O mundo muçulmano, de Peter Demant, Editora Contexto,
430 páginas,
R$ 49,90.

A solução do conflito no Iraque e, por extensão, da crise de relações entre o mundo ocidental e o muçulmano, vai depender muito do que o Ocidente fizer, mas também dos debates internos do próprio islã. No momento, os fundamentalistas mais radicais ganham força, mas também existe a consciência de que a vitória dos extremistas seria uma catástrofe, em primeiro lugar para os próprios muçulmanos, na sua maioria moderados. Se as armas são a única resposta ao terror, com os moderados tem que haver diálogo e ao mundo muçulmano empobrecido, em muitos casos estruturalmente desequilibrado, não se pode negar subsídios para um desenvolvimento mais justo. Sem a convergência de valores não haverá resposta coletiva ao terror, nem esperança de que muitos governos ditatoriais dêem lugar a formas mais democráticas de poder. A análise da guerra no Iraque no contexto das relações internacionais é feita pelo historiador Peter Demant, holandês de origem, estudioso do Oriente Médio e suas religiões, outrora engajado no diálogo entre palestinos e israelenses e hoje professor de História da Ásia na Faculdade de Filosofia, Letras e Ciências Humanas da USP, agora dando curso de Relações Internacionais na Faculdade de Economia, Administração e Contabilidade. Para além do meio acadêmico, Demant ganhou notoriedade no Brasil graças ao lançamento do livro O mundo muçulmano (Editora Contexto), em que explica suas origens, discute os impasses contemporâneos e sugere saídas.

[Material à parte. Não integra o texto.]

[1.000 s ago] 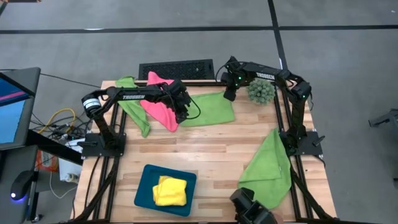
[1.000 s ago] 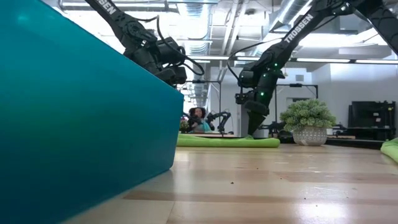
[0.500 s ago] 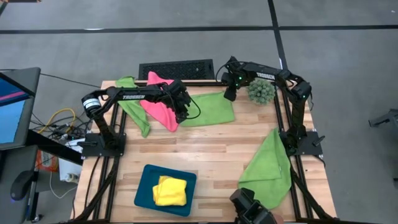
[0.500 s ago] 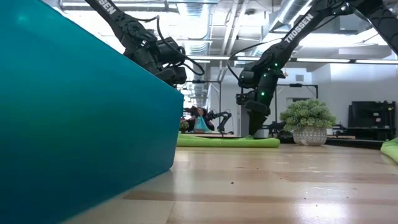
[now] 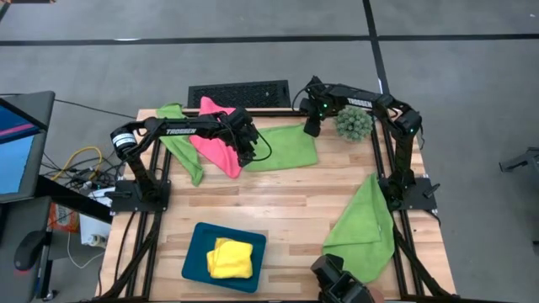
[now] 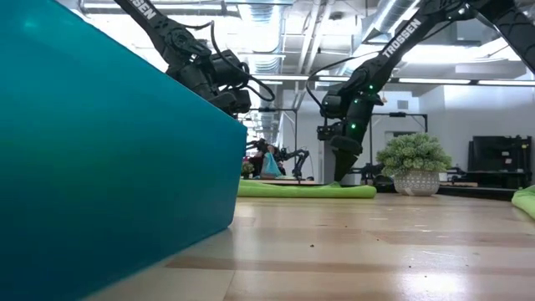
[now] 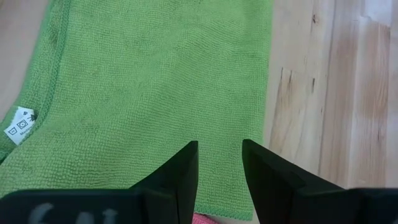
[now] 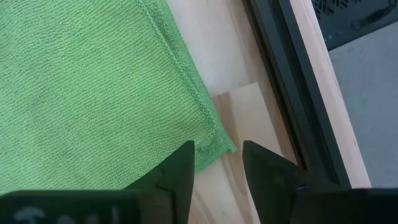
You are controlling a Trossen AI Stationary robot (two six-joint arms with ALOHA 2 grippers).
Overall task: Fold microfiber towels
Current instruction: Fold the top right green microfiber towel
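Note:
A lime green towel [image 5: 282, 147] lies spread flat on the far middle of the table; it also shows in the low view [image 6: 305, 191]. My left gripper [image 5: 247, 151] is open above its left edge [image 7: 219, 155], next to the hot pink towel [image 5: 215, 139]. My right gripper [image 5: 310, 128] is open over the towel's far right corner [image 8: 217, 146], fingers pointing down. In the low view the left gripper [image 6: 230, 96] hangs well above the table and the right gripper [image 6: 343, 159] hangs low over the towel. A folded yellow towel [image 5: 230, 257] lies in the tray.
The dark teal tray [image 5: 195, 252] stands at the near left and fills the left of the low view [image 6: 100, 167]. Another green towel [image 5: 181, 139] lies at the far left, and one [image 5: 364, 223] hangs over the near right edge. The spiky plant [image 5: 354, 123] stands beside my right gripper. A keyboard [image 5: 238, 93] lies behind the table.

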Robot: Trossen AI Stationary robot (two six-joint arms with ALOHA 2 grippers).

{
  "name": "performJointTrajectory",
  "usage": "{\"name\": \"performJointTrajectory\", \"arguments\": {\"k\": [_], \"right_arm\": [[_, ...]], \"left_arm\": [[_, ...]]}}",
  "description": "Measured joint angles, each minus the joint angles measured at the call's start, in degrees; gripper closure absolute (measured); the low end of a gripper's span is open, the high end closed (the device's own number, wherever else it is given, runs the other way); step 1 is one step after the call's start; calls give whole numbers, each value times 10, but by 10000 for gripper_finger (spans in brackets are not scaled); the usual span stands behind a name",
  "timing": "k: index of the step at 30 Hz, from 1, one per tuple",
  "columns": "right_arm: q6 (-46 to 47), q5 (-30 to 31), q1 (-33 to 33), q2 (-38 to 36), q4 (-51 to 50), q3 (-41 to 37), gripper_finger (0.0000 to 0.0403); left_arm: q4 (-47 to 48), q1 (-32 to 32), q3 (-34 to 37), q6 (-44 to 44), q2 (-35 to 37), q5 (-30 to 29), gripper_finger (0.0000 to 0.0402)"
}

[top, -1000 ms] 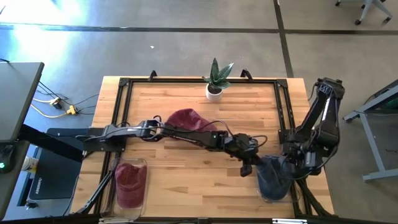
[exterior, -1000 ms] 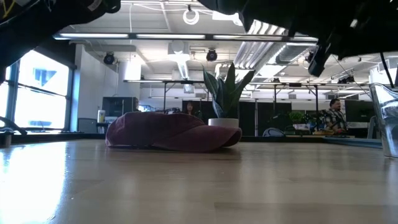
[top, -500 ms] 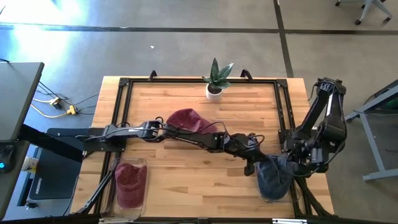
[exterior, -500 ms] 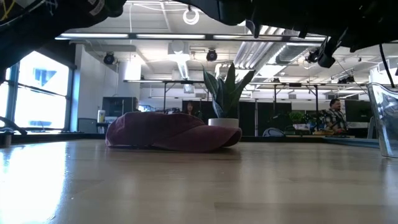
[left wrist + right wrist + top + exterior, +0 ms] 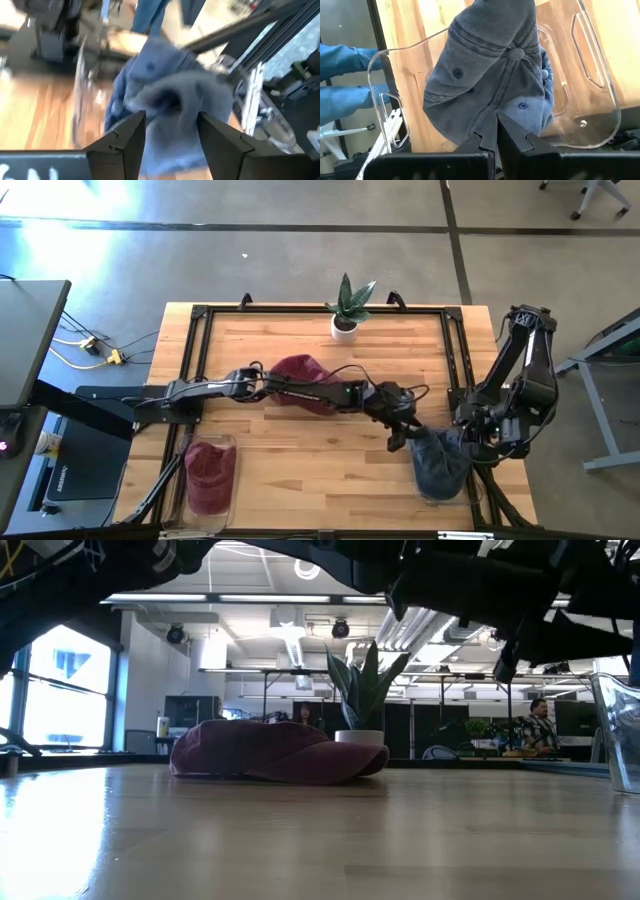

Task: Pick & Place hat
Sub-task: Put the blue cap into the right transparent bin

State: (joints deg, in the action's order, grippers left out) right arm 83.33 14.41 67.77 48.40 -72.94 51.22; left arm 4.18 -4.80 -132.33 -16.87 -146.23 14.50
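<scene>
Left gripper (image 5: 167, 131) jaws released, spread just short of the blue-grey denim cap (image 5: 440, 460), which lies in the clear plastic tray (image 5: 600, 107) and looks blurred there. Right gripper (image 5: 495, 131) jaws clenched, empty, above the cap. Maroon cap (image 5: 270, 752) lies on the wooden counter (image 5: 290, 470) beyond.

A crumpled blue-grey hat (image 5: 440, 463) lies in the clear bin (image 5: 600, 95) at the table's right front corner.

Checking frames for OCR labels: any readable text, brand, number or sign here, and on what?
None can be read.
White marks on the left pincer's wrist body in its own view: cut off and blurred, unreadable.
Blue hat, maroon hat, clear bin, plant pot: no print visible.
</scene>
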Motion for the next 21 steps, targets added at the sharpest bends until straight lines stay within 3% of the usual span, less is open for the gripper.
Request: {"name": "performJointTrajectory", "arguments": {"k": [9,12,21], "right_arm": [[10,-29,0,0,6,0,401],[15,-32,0,0,7,0,397],[17,-37,0,0,22,0,399]], "left_arm": [[77,-1,-1,0,59,23,268],[98,-8,0,8,57,2,295],[18,-33,-4,36,15,-64,394]]}}
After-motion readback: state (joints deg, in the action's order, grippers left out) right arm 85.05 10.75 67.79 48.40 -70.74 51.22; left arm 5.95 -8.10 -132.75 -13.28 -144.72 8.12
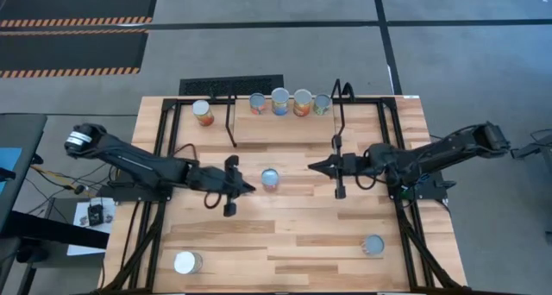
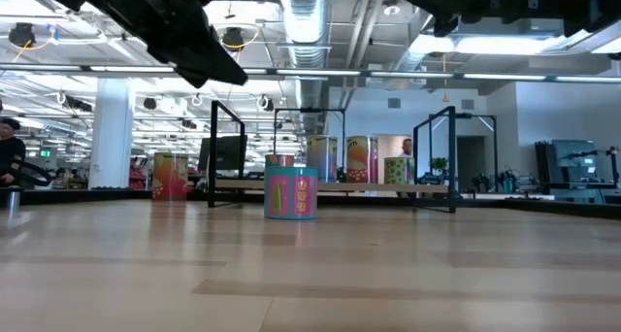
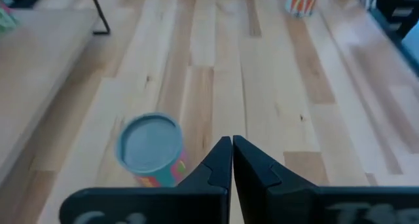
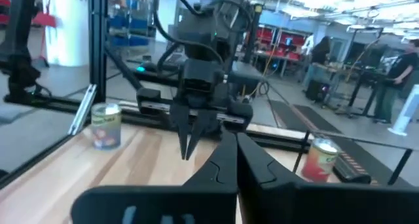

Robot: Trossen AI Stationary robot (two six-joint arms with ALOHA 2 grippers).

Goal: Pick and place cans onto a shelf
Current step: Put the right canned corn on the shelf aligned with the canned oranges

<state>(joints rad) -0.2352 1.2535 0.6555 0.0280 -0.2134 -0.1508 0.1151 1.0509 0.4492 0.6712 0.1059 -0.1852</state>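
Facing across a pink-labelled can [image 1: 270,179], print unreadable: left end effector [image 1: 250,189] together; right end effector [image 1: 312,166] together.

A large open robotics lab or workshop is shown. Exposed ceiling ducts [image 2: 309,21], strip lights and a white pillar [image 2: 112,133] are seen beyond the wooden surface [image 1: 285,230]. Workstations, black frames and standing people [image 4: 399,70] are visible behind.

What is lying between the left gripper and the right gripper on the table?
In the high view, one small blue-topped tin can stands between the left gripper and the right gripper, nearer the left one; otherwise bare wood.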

Segundo Demant, entre as causas do conflito no Iraque existe uma mistura de elementos civilizacionais, religiosos, políticos e geopolíticos. De início, é preciso lembrar que o regime de Saddam Hussein não era fundamentalista ou religioso, mas secularista e nacionalista. Só nos anos 90 o ditador começou a manipular símbolos religiosos para manter o apoio da população e ganhar legitimidade no universo muçulmano. E ele precisava disso porque, logo depois de o aiatolá Ruhollah Khomeini estabelecer a República Islâmica do Irã (1979), o mundo árabe passou a temer o expansionismo da revolução islâmica e Saddam Hussein foi o primeiro a reagir violentamente, agredindo o país vizinho, numa guerra cruel, longa e suja (1980-1988). Países ocidentais, especialmente Estados Unidos, França e Rússia, temendo igualmente a expansão religiosa comandada por Khomeini, apoiaram o Iraque e lhe forneceram armas. Após a guerra contra o Irã, porém, Saddam tentou, em seu conflito contra o Kuweit, a Arábia Saudita e os Estados Unidos, recuperar certo prestígio religioso.

Na análise das causas da invasão do Iraque pelas forças norte-americanas, no ano passado, o professor Demant leva a sério três razões: a suspeita de existência naquele país de armas de destruição em massa; o desejo de ocidentais “neo-conservadores” de estabelecer a democracia num país de regime ditatorial, o que – esperava-se – poderia representar um ponto de partida para uma reação em cadeia, um possível efeito dominó liberalizador em todo o Oriente Médio; e cálculos geopolíticos dos EUA de aproveitar a situação para fortalecer a sua presença numa das regiões mais críticas e problemáticas do mundo e, ao mesmo tempo, alertar alguns países europeus e outras potências de que não convém desafiar a hegemonia norte-americana. Demant não considera importantes outras razões possíveis e muito lembradas pela imprensa para justificar a invasão do Iraque: a tentativa dos Estados Unidos de garantir a posse do petróleo iraquiano, e o interesse pessoal e familiar do presidente George W. Bush.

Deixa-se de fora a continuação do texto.